### WORK INSTRUCTION
Write out every line below that contains "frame".

### INFORMATION PROVIDED
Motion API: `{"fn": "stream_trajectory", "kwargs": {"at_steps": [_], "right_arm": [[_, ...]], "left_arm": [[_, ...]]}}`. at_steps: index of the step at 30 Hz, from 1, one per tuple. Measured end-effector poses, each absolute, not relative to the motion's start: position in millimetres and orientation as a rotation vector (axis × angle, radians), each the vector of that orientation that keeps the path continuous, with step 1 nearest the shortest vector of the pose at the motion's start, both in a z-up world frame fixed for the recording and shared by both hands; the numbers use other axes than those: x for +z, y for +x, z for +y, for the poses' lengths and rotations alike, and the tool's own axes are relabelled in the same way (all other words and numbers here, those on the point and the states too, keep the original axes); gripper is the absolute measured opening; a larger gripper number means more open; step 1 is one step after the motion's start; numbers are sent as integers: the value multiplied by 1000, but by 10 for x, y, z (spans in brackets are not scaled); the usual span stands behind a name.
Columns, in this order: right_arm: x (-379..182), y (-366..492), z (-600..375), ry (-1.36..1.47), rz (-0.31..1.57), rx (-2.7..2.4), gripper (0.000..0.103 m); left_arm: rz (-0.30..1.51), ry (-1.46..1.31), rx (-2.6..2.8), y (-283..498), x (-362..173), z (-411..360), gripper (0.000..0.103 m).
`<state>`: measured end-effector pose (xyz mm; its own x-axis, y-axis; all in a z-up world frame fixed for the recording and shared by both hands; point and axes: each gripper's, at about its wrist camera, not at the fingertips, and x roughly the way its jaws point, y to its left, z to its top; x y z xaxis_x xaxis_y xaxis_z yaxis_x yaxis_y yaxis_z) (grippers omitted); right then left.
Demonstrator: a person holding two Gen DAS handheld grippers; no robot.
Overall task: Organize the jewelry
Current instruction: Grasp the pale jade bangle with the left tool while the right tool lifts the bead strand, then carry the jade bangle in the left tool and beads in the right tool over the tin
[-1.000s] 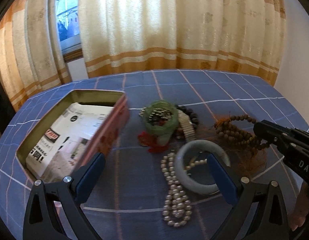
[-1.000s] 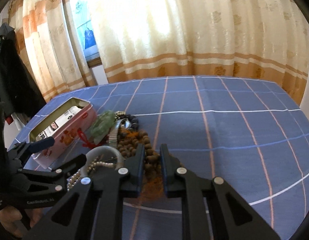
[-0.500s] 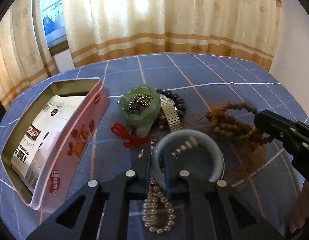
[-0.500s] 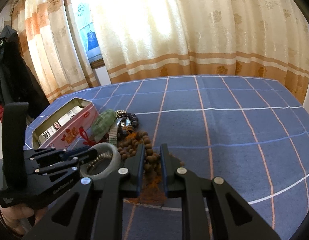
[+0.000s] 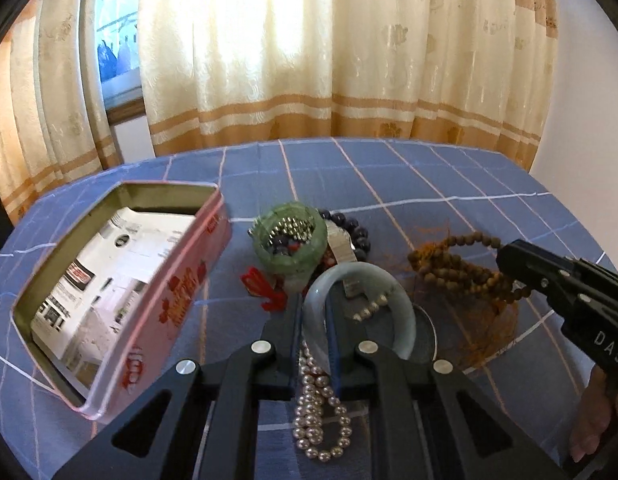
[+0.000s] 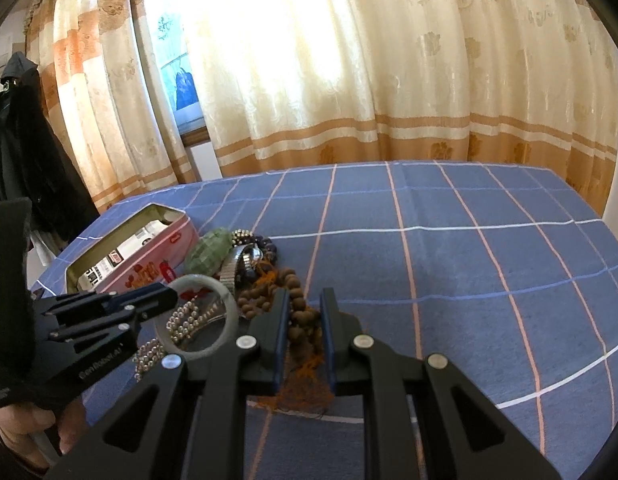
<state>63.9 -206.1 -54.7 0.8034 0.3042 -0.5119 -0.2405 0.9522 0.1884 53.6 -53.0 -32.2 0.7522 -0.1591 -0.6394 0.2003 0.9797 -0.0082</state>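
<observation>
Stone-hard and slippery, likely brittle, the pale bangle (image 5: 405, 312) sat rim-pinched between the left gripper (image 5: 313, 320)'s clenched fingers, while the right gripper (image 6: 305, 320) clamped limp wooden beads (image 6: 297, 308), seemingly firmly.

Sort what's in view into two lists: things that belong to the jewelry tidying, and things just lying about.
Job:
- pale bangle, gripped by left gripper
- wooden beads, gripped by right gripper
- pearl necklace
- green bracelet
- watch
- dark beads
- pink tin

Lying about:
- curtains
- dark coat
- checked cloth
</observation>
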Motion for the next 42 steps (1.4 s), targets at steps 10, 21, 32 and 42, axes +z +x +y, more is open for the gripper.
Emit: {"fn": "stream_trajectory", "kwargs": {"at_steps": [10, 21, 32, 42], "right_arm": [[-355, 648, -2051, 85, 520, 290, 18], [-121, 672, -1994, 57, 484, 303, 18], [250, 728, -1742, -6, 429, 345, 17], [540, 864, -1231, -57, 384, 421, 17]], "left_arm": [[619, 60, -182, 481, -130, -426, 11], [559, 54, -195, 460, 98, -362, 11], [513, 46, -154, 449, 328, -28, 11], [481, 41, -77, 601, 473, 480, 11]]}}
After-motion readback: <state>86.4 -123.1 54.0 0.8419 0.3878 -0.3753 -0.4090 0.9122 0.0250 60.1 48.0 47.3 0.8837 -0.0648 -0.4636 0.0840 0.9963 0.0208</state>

### RESULT
Motion API: `{"fn": "stream_trajectory", "kwargs": {"at_steps": [_], "right_arm": [[_, ...]], "left_arm": [[_, ...]]}}`. at_steps: index of the step at 30 Hz, from 1, one per tuple. Measured end-effector poses, each absolute, not relative to the motion's start: position in millimetres and orientation as a rotation vector (axis × angle, radians), each the vector of that orientation that keeps the path continuous, with step 1 nearest the shortest vector of the pose at the motion's start, both in a z-up world frame fixed for the recording and shared by both hands; the numbers use other axes than those: x for +z, y for +x, z for +y, for the poses' lengths and rotations alike, and the tool's own axes are relabelled in the same way (all other words and numbers here, those on the point and the states too, keep the original axes); gripper is the absolute measured opening; a larger gripper number means more open; step 1 is one step after the motion's start; numbers are sent as integers: the value multiplied by 1000, but by 10 for x, y, z (spans in brackets are not scaled); the usual span stands behind a name.
`<state>`: measured end-effector pose (xyz mm; its own x-axis, y-axis; all in a z-up world frame fixed for the recording and shared by both hands; point and axes: each gripper's, at about its wrist camera, not at the fingertips, and x roughly the way its jaws point, y to its left, z to its top; x y z xaxis_x xaxis_y xaxis_z yaxis_x yaxis_y yaxis_z) (grippers omitted); right then left.

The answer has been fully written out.